Los gestos de Teresa se volvían cada vez más bruscos y alterados. Habían pasado dos años desde que descubrió sus infidelidades y la situación era cada vez peor. No tenía salida.
¿Es que realmente no podía abandonar sus amistades eróticas? No podía. Eso le hubiera destrozado. No tenía fuerzas suficientes para dominar su apetito por las demás mujeres. Además le parecía innecesario. Nadie sabía mejor que él que sus aventuras no amenazaban para nada a Teresa. ¿Por qué iba a prescindir de ellas? Le parecía igualmente absurdo que pretender renunciar a ir al fútbol.
¿Pero podía aún hablarse de satisfacción? En el mismo momento en que salía a ver a alguna de sus amantes, notaba una sensación de rechazo hacia ella y se prometía que era la última vez que iría a verla.
Tenía ante sí la imagen de Teresa y para no pensar en ella necesitaba emborracharse rápidamente. ¡Desde que conocía a Teresa era incapaz de hacer el amor con otras mujeres sin alcohol! Pero precisamente el aliento que sabía a alcohol era la huella que le permitía a Teresa comprobar con mayor facilidad sus infidelidades.
Había caído en la trampa: en cuanto iba tras ellas, desaparecían sus apetencias, pero bastaba un día sin ellas para que marcara algún número de teléfono y fijara un encuentro.
Con Sabina se sentía un poco mejor, porque sabía que era discreta y que no había peligro de que lo pusiera en evidencia. Su estudio le daba la bienvenida como un recuerdo de su vida pasada, la idílica vida de un hombre soltero.
Quién sabe si él mismo se daba cuenta de cuánto había cambiado: tenía miedo de llegar tarde a casa porque allí le esperaba Teresa. En cierta ocasión, Sabina advirtió que Tomás observaba el reloj mientras hacían el amor y trataba de acelerar su culminación.
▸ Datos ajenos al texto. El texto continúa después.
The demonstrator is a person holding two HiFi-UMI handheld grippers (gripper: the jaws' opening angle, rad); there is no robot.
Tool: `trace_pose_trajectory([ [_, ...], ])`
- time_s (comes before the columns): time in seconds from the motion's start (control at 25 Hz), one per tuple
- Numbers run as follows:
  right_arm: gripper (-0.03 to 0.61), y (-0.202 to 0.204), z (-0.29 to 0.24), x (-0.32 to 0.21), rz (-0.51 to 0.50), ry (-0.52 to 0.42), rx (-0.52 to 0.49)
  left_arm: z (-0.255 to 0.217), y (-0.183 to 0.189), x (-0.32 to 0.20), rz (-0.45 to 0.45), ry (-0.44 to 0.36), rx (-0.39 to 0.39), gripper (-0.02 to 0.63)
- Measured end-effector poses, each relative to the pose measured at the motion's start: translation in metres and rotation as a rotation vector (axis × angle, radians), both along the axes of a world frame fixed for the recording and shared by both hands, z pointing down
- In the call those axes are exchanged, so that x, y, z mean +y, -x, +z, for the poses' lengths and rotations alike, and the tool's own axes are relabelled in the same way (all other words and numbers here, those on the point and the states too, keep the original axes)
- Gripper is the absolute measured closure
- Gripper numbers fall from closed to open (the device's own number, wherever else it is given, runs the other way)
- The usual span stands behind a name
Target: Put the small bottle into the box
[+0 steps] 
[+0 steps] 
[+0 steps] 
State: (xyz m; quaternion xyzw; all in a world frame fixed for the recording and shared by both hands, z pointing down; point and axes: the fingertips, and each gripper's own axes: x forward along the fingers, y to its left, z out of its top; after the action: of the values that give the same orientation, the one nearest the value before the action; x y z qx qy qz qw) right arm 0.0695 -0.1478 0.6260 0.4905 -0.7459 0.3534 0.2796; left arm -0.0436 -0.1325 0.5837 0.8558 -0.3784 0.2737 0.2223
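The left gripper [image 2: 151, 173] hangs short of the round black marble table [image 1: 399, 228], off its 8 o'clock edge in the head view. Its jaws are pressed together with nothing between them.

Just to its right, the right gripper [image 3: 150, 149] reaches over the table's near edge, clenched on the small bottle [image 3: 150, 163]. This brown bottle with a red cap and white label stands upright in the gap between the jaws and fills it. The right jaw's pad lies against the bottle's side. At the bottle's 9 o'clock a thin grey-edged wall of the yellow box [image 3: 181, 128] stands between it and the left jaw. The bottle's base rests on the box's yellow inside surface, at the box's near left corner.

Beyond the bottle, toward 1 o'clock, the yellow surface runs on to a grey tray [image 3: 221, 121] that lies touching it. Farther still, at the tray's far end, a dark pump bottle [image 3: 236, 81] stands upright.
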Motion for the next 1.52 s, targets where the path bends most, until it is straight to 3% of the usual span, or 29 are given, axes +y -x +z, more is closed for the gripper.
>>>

Ella se dedicó entonces a pasearse lentamente por el estudio y se detuvo ante un cuadro que estaba sin terminar en el caballete mirando de reojo a Tomás que se vestía apresuradamente.
Ya estaba vestido, sólo tenía un pie descalzo. Echó una mirada a su alrededor y se puso a gatas, buscando algo debajo de la mesa.
Ella le dijo: «Cuando te miro, tengo la sensación de que te estás convirtiendo en el eterno tema de mis cuadros. El encuentro entre dos mundos. La doble exposición. Tras la silueta de Tomás el libertino reluce la increíble figura del enamorado romántico. O al revés: a través de la figura del Tristán que no piensa más que en su Teresa se vislumbra el hermoso mundo traicionado por el libertino».
Tomás se puso de pie; oía las palabras de Sabina sin prestarles atención.
—¿Qué estás buscando? —le preguntó.
—Un calcetín.
Registraron juntos la habitación y él volvió a ponerse a gatas y a buscar debajo de la mesa.
—Aquí no hay ningún calcetín tuyo —dijo Sabina—. Seguro que no lo has traído.
—Cómo no lo iba a traer —gritó Tomás mirando el reloj—. ¡No iba a venir con un solo calcetín!
—Es una posibilidad que no hay que descartar. Últimamente andas muy distraído. Siempre vas con prisa, mirando el reloj y no es de extrañar que te olvides de ponerte un calcetín.
Estaba ya decidido a ponerse el zapato sin calcetín.
—Afuera hace frío —dijo Sabina—. Te presto una media mía.
Le dio una media larga blanca, de ganchillo.
Él sabía perfectamente que aquélla era una venganza por haber mirado el reloj mientras hacían el amor. Sabina había escondido su calcetín en alguna parte. Hacía frío de verdad y no le quedaba más remedio que aceptarla. Se fue a su casa con un calcetín en un pie y una media blanca de mujer en el otro, arremangada sobre el tobillo.
Su situación no tenía salida: para sus amantes estaba marcado con la oprobiosa señal de su amor a Teresa y, para Teresa, con la oprobiosa señal de sus aventuras con sus amantes.